Fulmini 29/2/2012, 29 febbraio 2012
NESSUNO
«Io continuo a fidarmi di lui. Ho sempre detto che mi piace molto un allenatore che non guarda in faccia nessuno e non posso cambiare idea solo perché stavolta il “nessuno” sono io» (Daniele De Rossi sulla punizione di Luis Enrique).
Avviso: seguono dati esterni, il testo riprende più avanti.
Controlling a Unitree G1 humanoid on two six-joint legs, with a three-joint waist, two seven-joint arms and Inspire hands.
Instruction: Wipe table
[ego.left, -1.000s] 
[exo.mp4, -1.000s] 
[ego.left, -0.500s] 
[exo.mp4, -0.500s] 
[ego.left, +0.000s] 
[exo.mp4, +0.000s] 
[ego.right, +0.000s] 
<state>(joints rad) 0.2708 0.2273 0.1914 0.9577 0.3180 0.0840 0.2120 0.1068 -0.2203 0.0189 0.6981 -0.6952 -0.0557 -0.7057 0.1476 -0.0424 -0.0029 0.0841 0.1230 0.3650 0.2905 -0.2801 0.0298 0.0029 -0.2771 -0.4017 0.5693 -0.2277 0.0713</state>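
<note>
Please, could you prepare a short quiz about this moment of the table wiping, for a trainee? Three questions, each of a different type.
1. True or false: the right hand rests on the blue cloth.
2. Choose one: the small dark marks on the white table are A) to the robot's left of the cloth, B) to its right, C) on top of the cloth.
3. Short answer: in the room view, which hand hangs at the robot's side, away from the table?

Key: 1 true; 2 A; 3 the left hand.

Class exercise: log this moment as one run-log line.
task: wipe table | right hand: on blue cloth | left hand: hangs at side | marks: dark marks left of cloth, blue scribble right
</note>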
RIGORE «Io sto con Luis Enrique, se ci stupiamo della sua decisione, invece di applaudirne il rigore significa che qualcosa non funziona» (Cesare Prandelli, CT della Nazionale).
GENEROSITÀ «Lo seguivamo da tempo, l’espulsione di Osvaldo a Bergamo ha accelerato il processo della sua convocazione. Oltre ai gol mi ha colpito perché, nonostante la giovane età, ha determinazione e continuità di rendimento. Ci mette una generosità contagiosa, prevedo per lui un futuro importante. Vogliamo anche trasmettere il messaggio che l’Under 21 è un trampolino per la Nazionale A» (Cesare Prandelli su Fabio Borini, gioiellino della Roma).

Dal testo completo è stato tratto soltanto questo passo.